Birmingham.- Deontay Wilder confirmó su legitimidad como monaca mundial de los completos, pero siguió sin encender la chispa de la esperanza en torno a su persona como el primer gran campeón del orbe de la máxima división de los completos del siglo XXI, pese a derrotar por nócaut técnico a Chris Arreola que de nuevo evidenció no merecer la oportunidad, ni tener con qué ser titular de los pesados.

Wilder logró la cuarta defensa del cinturón completo del Consejo Mundial de Boxeo, mientras que Arreola quedó a deber, pero para fortuna del boxeo se alejará, para siempre, de la oportunidad por la máxima corona de este deporte.

El campeón derrotó prácticamente con una mano a ‘The Nightmare’ Arreola, quien mostró una vez más poco corazón para hacer una gran pelea.

Wilder se fracturó la mano derecha y con la izquierda dominó a un poco ambicioso Arreola sin ningún problema.

El primer round fue el clásico de estudio, ambos boxeadores mostraron respeto, midieron fuerzas, no se hicieron daño.

Wilder usaba muy bien la distancia, no se dejaba llegar a Arreola, quien traía bien ceñida la guardia. El campeón intentaba algunos ganchos, fallaba. El retador se iba encima como toro, pero el monarca salía por piernas, evitaba el choque franco. Al final del segundo rollo ‘The Bronze Bomber’ soltó un latigazo que abrió una herida en la ceja de su rival.

Poco a poco Deontay imponía sus condiciones, sus golpes llevaban fuego. A mitad del tercer asalto hizo cimbrar de pies a cabeza a ‘The Nightmare’, por momentos pareció que las piernas del mexicano-estadounidense se colapsaban, peor mantuvo la vertical y contestó la ofensiva.
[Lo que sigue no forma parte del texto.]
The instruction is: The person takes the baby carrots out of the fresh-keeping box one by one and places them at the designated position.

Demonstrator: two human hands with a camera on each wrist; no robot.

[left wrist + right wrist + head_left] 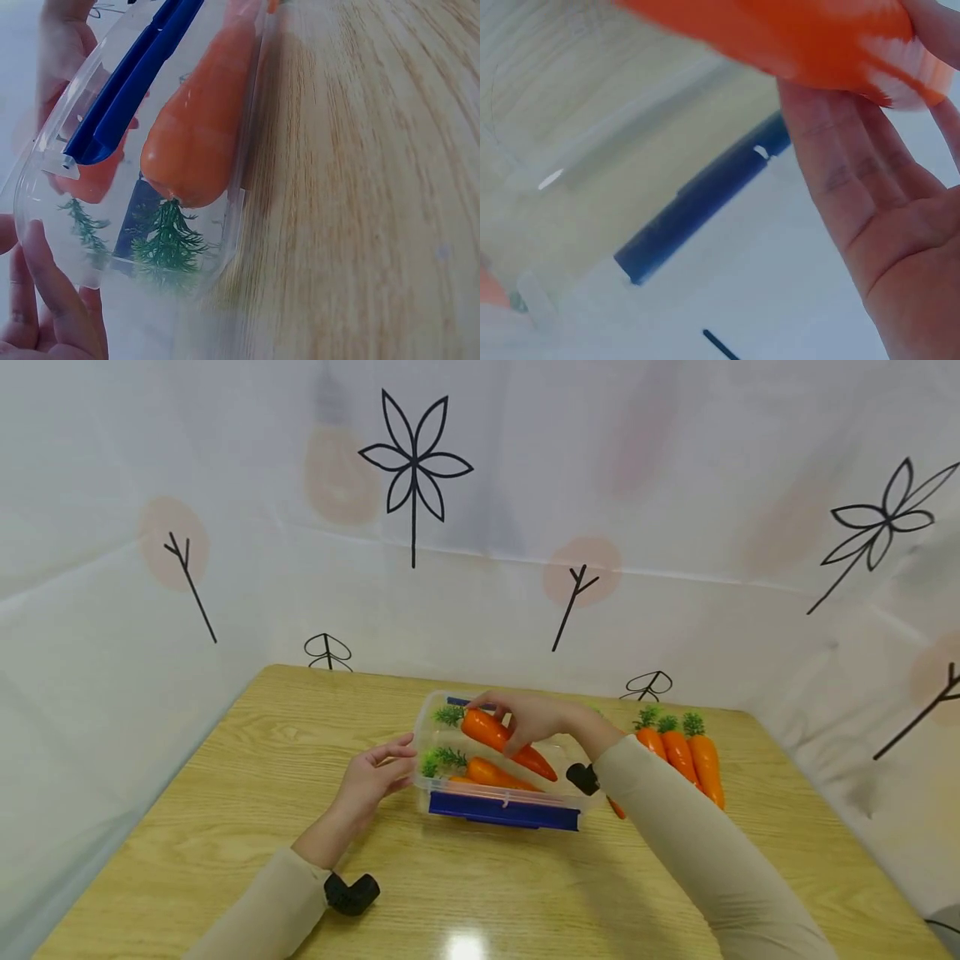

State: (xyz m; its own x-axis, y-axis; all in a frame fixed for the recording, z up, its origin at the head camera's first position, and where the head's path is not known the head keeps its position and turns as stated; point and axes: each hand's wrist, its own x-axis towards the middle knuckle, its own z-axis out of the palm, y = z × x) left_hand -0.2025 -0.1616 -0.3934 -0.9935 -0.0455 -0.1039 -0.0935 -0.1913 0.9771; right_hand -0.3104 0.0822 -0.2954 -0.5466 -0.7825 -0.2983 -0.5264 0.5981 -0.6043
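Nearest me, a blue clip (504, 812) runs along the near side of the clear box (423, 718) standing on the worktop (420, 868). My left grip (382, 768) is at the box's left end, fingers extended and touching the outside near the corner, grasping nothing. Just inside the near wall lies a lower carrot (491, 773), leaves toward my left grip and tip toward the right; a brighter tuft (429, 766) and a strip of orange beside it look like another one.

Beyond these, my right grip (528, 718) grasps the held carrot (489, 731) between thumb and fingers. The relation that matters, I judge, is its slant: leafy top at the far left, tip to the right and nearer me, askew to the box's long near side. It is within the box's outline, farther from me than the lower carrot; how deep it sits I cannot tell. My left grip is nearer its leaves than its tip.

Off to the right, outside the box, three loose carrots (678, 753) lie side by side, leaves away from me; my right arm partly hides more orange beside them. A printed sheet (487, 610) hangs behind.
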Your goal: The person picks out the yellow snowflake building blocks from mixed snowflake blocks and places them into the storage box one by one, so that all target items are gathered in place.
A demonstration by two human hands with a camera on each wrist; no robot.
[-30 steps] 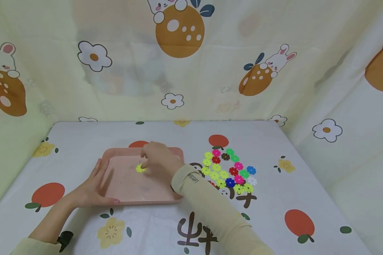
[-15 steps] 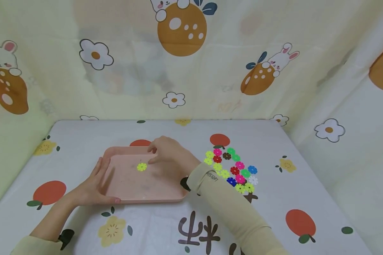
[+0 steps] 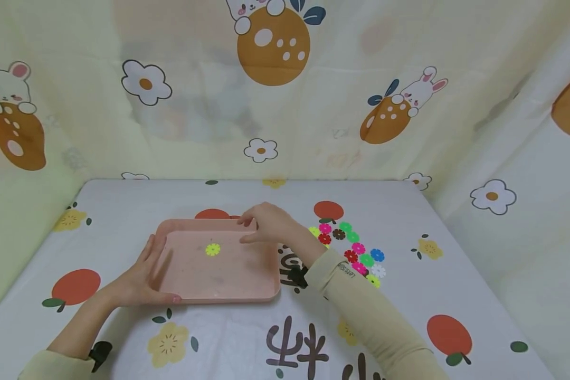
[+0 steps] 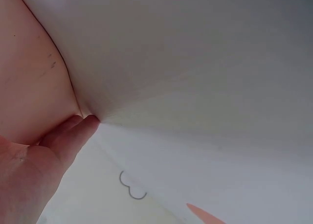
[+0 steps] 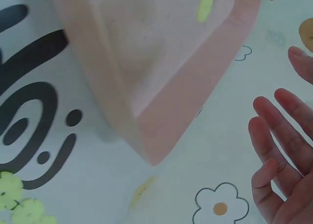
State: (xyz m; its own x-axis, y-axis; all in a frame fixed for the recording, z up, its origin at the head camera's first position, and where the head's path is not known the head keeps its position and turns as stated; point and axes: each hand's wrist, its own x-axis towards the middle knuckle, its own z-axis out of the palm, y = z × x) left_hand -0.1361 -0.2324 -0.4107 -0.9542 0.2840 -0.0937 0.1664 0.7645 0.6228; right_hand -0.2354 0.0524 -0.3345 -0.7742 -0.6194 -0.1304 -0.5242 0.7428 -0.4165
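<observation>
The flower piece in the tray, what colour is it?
The flower piece is bright yellow-green; it shows best in the head view.

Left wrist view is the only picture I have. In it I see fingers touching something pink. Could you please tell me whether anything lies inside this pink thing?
Observer: Yes. In the head view, one yellow flower-shaped piece lies in the pink tray.
Operator: Thank you. Please, does the right hand hold something? My picture does not show it.
Observer: The right wrist view shows its palm side and fingers, and I see nothing held there.
Operator: I understand. Are there more such pieces outside the tray?
Observer: Yes, a group of flower-shaped pieces in several colours lies on the printed tablecloth, to the right of the tray.
</observation>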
Pocos recursos mostraba Arreola en el cuarto capítulo; poca defensa y un ataque bastante predecible, no sabía cómo acortar la distancia, no podía llevar la pelea a terreno corto.

El campeón tenía dinamita en los puños, cuando quiso se fue encima de su rival y lo tumbó, el retador se paró en malas condiciones, con la cara llena de sangre. Wilder se fue sobre la presa, la campana salvó al californiano.

Wilder era muy paciente, parecía un león que traía a su presa en las fauces y jugaba con ella. Cuanto atacaba era muy peligroso, movía toda la humanidad de Arreola, pero eran pocas las veces que el monarca se decidía a atacar. Estaba al tanto que en cualquier momento podía acabar con su rival.

La contienda se volvió monótona porque Deontay así lo quería; se batía en retirada, dejaba que Chris se le acercaba, luego se alejaba por piernas. El californiano iba para adelante, pero sin ideas claras. Se tambaleó al final del séptimo rollo y con ayuda de su esquina pudo sentarse en el banquillo.

El castigo era mucho e innecesario. Inteligentemente la esquina decidió parar la pelea al finalizar el octavo asalto.

Wilder sin pisar el acelerador a fondo consiguió una defensa más del cinturón completo del CMB. Arreola como siempre quedó a deber.

“Me rompí la mano. Pero eso hacen los campeones: pelear hasta el final”, dijo Wilder en la entrevista final.